Brad Peczka's Blog $ cat /dev/random > /dev/blog

7Jan/100

Exchange 2007 Services Shutdown Order

Following on from my earlier post regarding the fun and games I've had with Exchange 2007, here's a brief running sheet I use when I want to shut down Exchange services, but keep the server running.

This is especially handy when you're performing network adapter driver updates, and your Exchange Information Store is hosted on an ISCSI LUN. Driver updates while the Store is still running == weird, weird issues and potential Store corruption!

net stop msexchangeadtopology /y
net stop msftesql-exchange /y
net stop msexchangeis /y
net stop msexchangesa /y
net stop iisadmin /y

Once these services have shutdown, you're free to proceed with any driver updates or cable pulling, or to continue shutting down other services on the same server.

Tagged as: , , , No Comments
7Jan/102

Troubleshooting Fun with Exchange 2007 Queues

Exchange 2007 LogoI recently resolved an issue, involving two Exchange 2007 servers in two different AD Sites.  The issue was simply slow email delivery when emailing from Site 'A' to Site 'B', and a quick check showed that both servers had backlogged mail queues with no obvious cause.

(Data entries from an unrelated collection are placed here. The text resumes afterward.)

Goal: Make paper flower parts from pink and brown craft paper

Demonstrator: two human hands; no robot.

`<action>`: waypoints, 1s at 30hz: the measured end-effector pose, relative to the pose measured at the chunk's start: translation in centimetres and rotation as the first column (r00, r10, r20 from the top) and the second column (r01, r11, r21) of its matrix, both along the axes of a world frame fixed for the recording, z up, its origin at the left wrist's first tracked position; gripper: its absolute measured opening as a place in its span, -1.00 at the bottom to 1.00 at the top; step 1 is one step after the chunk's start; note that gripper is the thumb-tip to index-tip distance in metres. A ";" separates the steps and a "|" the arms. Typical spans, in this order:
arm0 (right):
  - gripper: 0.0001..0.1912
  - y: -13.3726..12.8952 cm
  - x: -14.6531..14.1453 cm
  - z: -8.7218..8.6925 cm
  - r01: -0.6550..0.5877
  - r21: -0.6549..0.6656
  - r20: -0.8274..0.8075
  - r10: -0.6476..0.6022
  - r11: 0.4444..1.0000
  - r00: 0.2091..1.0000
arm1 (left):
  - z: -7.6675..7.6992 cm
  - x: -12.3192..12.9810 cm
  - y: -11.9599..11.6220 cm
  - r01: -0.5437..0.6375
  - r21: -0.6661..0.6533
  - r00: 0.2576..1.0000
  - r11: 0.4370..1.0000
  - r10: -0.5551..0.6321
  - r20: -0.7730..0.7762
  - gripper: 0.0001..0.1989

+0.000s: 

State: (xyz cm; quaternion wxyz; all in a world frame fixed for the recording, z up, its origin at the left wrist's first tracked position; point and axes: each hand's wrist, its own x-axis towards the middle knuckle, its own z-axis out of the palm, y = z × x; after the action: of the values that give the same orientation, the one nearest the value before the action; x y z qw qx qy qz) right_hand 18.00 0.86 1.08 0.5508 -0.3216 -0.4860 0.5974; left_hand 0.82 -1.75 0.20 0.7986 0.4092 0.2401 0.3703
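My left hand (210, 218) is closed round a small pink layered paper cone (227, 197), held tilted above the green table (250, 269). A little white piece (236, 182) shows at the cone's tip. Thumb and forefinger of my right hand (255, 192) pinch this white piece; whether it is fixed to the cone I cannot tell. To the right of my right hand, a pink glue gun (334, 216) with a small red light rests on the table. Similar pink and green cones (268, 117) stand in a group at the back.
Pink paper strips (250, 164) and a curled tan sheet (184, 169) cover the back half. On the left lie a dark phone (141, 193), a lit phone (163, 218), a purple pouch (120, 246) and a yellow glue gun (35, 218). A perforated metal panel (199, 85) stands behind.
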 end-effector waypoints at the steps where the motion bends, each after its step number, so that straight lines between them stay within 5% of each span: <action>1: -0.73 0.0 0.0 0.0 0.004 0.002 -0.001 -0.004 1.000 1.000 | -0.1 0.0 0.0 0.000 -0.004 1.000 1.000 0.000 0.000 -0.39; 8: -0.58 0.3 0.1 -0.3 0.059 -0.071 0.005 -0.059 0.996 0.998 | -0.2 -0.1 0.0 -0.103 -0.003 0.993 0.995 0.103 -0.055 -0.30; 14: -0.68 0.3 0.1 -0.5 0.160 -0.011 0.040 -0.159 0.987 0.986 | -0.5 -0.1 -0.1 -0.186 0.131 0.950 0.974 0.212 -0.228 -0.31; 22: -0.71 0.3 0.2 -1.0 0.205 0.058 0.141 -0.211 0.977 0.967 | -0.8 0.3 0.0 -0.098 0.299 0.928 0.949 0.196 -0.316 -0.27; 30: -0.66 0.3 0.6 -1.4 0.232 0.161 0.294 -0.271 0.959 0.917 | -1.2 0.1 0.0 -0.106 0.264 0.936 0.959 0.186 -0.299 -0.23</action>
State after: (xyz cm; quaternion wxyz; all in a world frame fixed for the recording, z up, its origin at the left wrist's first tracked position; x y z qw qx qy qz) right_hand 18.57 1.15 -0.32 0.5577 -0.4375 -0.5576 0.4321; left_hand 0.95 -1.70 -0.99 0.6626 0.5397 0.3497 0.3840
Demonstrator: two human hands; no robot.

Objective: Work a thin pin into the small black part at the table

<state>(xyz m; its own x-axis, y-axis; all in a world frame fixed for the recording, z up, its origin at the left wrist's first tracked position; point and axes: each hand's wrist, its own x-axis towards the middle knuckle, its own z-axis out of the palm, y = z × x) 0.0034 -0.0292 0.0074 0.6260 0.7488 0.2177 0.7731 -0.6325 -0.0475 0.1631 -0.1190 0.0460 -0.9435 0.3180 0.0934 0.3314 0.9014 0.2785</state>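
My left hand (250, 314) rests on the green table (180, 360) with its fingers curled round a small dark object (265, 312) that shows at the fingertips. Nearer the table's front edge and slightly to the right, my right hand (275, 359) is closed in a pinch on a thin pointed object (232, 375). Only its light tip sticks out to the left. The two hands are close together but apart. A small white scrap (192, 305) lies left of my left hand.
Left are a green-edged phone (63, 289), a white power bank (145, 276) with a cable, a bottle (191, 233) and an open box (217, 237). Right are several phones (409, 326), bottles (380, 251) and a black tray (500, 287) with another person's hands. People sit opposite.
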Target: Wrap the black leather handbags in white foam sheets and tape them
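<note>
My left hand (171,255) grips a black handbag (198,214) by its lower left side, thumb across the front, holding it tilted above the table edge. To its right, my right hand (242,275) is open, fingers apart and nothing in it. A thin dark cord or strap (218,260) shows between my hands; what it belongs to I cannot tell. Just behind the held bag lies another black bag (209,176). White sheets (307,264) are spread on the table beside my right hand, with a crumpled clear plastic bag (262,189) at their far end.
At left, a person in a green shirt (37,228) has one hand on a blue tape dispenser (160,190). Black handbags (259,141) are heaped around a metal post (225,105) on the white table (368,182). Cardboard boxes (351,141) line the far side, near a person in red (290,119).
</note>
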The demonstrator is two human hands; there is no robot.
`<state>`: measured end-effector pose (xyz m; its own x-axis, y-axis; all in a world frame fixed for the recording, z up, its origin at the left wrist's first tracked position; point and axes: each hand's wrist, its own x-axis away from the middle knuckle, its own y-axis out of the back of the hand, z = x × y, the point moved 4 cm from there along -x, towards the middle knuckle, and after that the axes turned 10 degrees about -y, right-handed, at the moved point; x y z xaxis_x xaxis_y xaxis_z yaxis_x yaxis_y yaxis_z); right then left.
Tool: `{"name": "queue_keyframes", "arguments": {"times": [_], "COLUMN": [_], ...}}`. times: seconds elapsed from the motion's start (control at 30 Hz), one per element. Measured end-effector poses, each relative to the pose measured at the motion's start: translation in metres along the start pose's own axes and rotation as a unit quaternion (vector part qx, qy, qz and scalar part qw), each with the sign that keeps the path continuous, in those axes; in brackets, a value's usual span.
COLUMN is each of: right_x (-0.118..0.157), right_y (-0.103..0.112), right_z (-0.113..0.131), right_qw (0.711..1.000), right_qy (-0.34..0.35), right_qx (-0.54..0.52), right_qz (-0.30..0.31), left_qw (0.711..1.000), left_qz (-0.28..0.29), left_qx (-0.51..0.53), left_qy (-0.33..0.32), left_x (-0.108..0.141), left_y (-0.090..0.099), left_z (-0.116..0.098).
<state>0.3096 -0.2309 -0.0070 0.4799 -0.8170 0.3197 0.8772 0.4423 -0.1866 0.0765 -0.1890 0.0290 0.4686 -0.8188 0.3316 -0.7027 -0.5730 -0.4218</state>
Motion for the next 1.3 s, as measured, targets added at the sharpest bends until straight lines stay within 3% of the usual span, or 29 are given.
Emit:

Both sites are part of the same domain, both servers are identical in hardware (HP DL380 G5) and patch levels (Windows Server 2003 Standard x64 R2, and Exchange 2007 SP2). Connectivity between both sites tested perfectly, and talking to other servers in each site also revealed no issues. It was only when both the Exchange servers attempted to communicate, that the issue occured.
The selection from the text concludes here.